“Where should I place the labels on my graph?” It’s question that comes up in many data visualization discussions. Although the decision about where to place your labels is largely an aesthetic preference, I do think there is an objective logic you can follow.

Let’s start with this simple line chart of the share of people in the labor force by generation—a graph that I saw in Axios and in Philip Bump’s newsletter. In this basic chart, we have a legend at the top of the graph.

There’s nothing inherently wrong with using a legend, but it’s disconnected from the data. As I argue in my Better Data Visualizations book, a better approach is to integrate your labels with the data, making the graph easier for your reader to understand. In this next graph, I remove the legend and directly label each line.

I see two issues with this revision.

First, the reader has to work to figure out which label goes with which line. I’ve arranged the labels to be as close to the associated line as possible, but there are some cases (e.g., Gen Z and Boomer) where the label is close to multiple series.

Adding color to each label is a simple change that can add clarity.

Second, depending on where the labels are placed, certain series may appear more important than others. For example, Because the “Gen X” label is closer to the title—which we believe people tend to read—it might be perceived as being more important and is more likely to be read.
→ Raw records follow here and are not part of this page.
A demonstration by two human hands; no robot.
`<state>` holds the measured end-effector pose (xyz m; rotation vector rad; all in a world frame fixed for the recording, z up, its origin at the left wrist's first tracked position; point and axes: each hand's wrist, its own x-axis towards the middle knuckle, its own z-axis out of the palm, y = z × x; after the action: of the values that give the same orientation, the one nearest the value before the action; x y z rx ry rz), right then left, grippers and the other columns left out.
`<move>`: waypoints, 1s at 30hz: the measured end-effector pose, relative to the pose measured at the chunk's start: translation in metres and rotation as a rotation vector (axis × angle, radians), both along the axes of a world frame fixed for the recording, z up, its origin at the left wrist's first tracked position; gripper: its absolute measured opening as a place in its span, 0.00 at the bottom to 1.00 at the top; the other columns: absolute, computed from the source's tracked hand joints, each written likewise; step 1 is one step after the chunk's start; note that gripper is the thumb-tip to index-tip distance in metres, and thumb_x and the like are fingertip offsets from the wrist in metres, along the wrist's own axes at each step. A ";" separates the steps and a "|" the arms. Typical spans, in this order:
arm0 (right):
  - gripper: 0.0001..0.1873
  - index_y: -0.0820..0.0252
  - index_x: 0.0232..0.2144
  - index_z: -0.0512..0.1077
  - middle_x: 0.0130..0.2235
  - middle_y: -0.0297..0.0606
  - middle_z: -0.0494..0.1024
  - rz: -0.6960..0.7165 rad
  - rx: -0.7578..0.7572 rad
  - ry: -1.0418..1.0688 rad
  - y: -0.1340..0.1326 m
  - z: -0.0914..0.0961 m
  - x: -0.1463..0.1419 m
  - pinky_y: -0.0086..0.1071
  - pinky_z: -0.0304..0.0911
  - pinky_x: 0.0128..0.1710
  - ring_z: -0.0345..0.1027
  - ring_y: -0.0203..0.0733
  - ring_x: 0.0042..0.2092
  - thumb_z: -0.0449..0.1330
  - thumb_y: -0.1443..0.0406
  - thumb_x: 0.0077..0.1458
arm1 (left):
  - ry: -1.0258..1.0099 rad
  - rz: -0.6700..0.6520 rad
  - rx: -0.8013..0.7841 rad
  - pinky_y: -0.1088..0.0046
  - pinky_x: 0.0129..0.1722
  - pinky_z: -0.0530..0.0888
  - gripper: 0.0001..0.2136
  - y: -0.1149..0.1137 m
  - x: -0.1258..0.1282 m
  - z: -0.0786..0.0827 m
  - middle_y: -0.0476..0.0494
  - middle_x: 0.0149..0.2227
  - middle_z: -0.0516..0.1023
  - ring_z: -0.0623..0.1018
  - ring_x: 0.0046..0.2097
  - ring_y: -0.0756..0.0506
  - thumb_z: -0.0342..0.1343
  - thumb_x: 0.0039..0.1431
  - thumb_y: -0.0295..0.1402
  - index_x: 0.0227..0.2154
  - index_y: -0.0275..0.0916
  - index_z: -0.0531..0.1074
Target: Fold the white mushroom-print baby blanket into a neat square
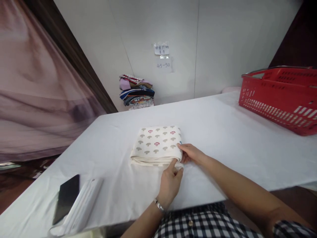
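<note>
A folded cream cloth with a mushroom print (156,143) lies in the middle of the white-covered table (223,132). My left hand (170,183), with a bracelet at the wrist, pinches the cloth's near right corner between thumb and fingers. My right hand (190,153) grips the cloth's right edge, fingers curled under it. Both hands meet at that near right corner.
A red plastic basket (279,96) stands at the table's far right. A stack of folded clothes (136,91) sits against the back wall. A dark phone (66,198) and a white folded item (83,205) lie at the near left. A pink curtain (37,82) hangs on the left.
</note>
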<state>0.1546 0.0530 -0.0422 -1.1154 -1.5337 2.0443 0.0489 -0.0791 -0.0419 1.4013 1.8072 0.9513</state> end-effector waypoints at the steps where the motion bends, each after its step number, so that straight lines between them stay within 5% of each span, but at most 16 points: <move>1: 0.24 0.62 0.27 0.65 0.21 0.35 0.71 -0.009 0.075 -0.064 -0.002 0.004 0.002 0.26 0.59 0.17 0.65 0.34 0.20 0.50 0.46 0.53 | 0.013 -0.005 0.005 0.76 0.24 0.60 0.21 -0.001 -0.001 0.000 0.59 0.16 0.60 0.62 0.20 0.52 0.49 0.55 0.35 0.52 0.40 0.62; 7: 0.22 0.56 0.38 0.62 0.24 0.28 0.68 -0.101 0.808 -0.364 -0.034 0.019 0.010 0.30 0.56 0.27 0.62 0.36 0.26 0.56 0.47 0.48 | 0.122 -0.033 0.036 0.75 0.25 0.60 0.19 -0.002 -0.006 -0.002 0.57 0.18 0.64 0.65 0.22 0.51 0.48 0.54 0.32 0.51 0.42 0.63; 13: 0.24 0.55 0.48 0.58 0.28 0.31 0.70 0.042 0.904 -0.481 -0.046 0.014 0.004 0.29 0.54 0.28 0.64 0.39 0.29 0.52 0.51 0.52 | 0.161 -0.072 0.071 0.75 0.25 0.62 0.11 -0.006 -0.030 0.005 0.54 0.20 0.69 0.67 0.23 0.51 0.49 0.54 0.33 0.39 0.42 0.71; 18: 0.18 0.54 0.47 0.60 0.34 0.35 0.69 0.040 1.134 -0.659 -0.049 0.011 0.004 0.28 0.51 0.27 0.63 0.39 0.31 0.50 0.58 0.55 | 0.449 0.357 0.269 0.69 0.39 0.68 0.13 -0.014 -0.100 0.022 0.46 0.35 0.74 0.72 0.37 0.47 0.49 0.55 0.34 0.43 0.41 0.69; 21: 0.17 0.55 0.47 0.61 0.39 0.40 0.67 -0.027 1.336 -0.715 -0.054 0.013 -0.003 0.28 0.49 0.25 0.62 0.41 0.37 0.49 0.62 0.54 | 0.564 0.483 0.287 0.63 0.49 0.66 0.20 -0.015 -0.139 0.025 0.38 0.49 0.68 0.68 0.50 0.41 0.51 0.52 0.35 0.49 0.37 0.64; 24: 0.17 0.57 0.46 0.62 0.41 0.41 0.65 -0.033 1.416 -0.712 -0.055 0.015 -0.012 0.28 0.49 0.24 0.60 0.42 0.40 0.49 0.67 0.52 | 0.547 0.447 0.204 0.60 0.54 0.62 0.26 -0.013 -0.156 0.021 0.36 0.55 0.63 0.62 0.56 0.39 0.52 0.51 0.35 0.55 0.36 0.58; 30: 0.16 0.59 0.45 0.62 0.40 0.39 0.65 -0.042 1.449 -0.664 -0.050 0.011 -0.017 0.27 0.52 0.24 0.61 0.35 0.32 0.46 0.70 0.54 | 0.476 0.313 0.033 0.65 0.55 0.62 0.30 -0.003 -0.154 0.018 0.39 0.63 0.50 0.58 0.60 0.40 0.54 0.49 0.36 0.57 0.43 0.56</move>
<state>0.1376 0.0034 -0.0309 -1.0623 -2.4544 0.0869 -0.1048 -0.0819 -0.0243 1.4811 2.4291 0.8474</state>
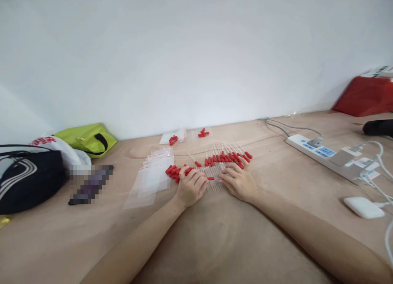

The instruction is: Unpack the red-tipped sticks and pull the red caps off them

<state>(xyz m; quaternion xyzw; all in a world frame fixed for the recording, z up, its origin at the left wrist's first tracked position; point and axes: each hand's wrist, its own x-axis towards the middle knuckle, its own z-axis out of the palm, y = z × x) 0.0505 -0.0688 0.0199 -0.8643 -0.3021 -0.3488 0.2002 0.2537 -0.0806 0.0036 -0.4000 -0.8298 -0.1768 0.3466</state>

Instead, let’s place the labels off the right side of the graph. This approach neatly orders them along a single vertical column, with the color-coordination integrating the text with the data. Keeping the labels aligned along a vertical line allows the reading process to be easier and faster.

In some cases, you might have missing data or an incomplete data series, as Philip Bump did in the original graph he published in his newsletter. Notice how the labels are aligned along the right-outer edge of the graph, but only the “Pre-silent” label sits by itself. Because the data are incomplete, that’s where that label has to go–but the rest of the labels are aligned and easy to read.

As you think about labelling strategies, try integrating the text with the data and making it as easy as possible for your reader to navigate through and around your graph.